WHAT IS REQUIRED » Repeat each line of the data exactly as written.

INFORMATION SUPPLIED »
┄┄┄┄┄┄┄┄┄┄┄┄┄┄┄┄┄┄┄┄

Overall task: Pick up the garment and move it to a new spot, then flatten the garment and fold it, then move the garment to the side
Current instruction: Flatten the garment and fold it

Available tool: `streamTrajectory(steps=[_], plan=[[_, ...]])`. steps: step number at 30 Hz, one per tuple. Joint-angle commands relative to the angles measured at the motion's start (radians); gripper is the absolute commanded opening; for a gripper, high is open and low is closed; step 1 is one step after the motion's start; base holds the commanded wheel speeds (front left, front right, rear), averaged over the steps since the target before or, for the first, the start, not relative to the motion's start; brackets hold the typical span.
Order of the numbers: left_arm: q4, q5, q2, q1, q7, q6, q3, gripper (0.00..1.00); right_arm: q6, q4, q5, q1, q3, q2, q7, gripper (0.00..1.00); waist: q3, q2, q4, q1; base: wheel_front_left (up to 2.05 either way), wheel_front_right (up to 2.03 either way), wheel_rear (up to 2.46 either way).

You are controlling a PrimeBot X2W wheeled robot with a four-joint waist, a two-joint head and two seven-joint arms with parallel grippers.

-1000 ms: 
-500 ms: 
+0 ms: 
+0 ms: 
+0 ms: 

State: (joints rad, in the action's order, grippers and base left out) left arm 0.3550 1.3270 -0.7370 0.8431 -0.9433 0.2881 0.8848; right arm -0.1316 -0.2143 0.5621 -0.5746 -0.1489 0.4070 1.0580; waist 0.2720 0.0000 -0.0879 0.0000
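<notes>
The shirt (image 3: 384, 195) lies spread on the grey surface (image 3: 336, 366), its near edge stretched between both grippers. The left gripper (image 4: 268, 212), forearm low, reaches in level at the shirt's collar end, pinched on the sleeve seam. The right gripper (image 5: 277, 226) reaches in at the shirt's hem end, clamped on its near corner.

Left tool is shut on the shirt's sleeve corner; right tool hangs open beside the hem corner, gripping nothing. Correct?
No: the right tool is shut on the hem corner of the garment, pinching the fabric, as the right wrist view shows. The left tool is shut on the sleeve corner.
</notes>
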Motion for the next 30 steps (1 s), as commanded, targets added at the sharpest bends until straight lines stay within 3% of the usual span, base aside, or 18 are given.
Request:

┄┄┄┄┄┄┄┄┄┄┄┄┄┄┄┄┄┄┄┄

WRITTEN REPLY »
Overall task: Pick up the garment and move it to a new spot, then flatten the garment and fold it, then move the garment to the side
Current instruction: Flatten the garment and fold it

Available tool: `streamTrajectory(steps=[_], plan=[[_, ...]])`. steps: step number at 30 Hz, one per tuple. Joint-angle commands relative to the angles measured at the motion's start (radians); gripper is the absolute commanded opening; for a gripper, high is open and low is closed; step 1 is one step after the motion's start; base holds the commanded wheel speeds (front left, front right, rear), averaged over the steps since the target before or, for the first, the start, not relative to the motion's start; brackets hold the typical span.
Order of the numbers: left_arm: q4, q5, q2, q1, q7, q6, q3, gripper (0.00..1.00); right_arm: q6, q4, q5, q1, q3, q2, q7, gripper (0.00..1.00); waist: q3, q2, q4, q1; base: wheel_front_left (up to 2.05 either way), wheel_front_right (up to 2.03 either way), wheel_rear (up to 2.46 either way).

You are controlling a PrimeBot X2W wheeled robot with a four-joint waist, a two-joint head and two seven-joint arms with parallel grippers.

-1000 ms: 
-500 ms: 
+0 ms: 
+0 ms: 
+0 ms: 

State: (joints rad, in the action's order, grippers and base left out) left arm 0.3550 1.3270 -0.7370 0.8431 -0.9433 0.2881 0.8848; right arm -0.1316 -0.2143 0.5621 -0.5746 -0.1489 0.4070 1.0580; waist 0.2720 0.0000 -0.0879 0.0000
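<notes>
The shirt (image 3: 384, 195) lies spread on the grey surface (image 3: 336, 366), its near edge stretched between both grippers. The left gripper (image 4: 268, 212), forearm low, reaches in level at the shirt's collar end, pinched on the sleeve seam. The right gripper (image 5: 277, 226) reaches in at the shirt's hem end, clamped on its near corner.

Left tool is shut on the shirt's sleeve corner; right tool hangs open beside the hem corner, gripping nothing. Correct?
No: the right tool is shut on the hem corner of the garment, pinching the fabric, as the right wrist view shows. The left tool is shut on the sleeve corner.
</notes>
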Motion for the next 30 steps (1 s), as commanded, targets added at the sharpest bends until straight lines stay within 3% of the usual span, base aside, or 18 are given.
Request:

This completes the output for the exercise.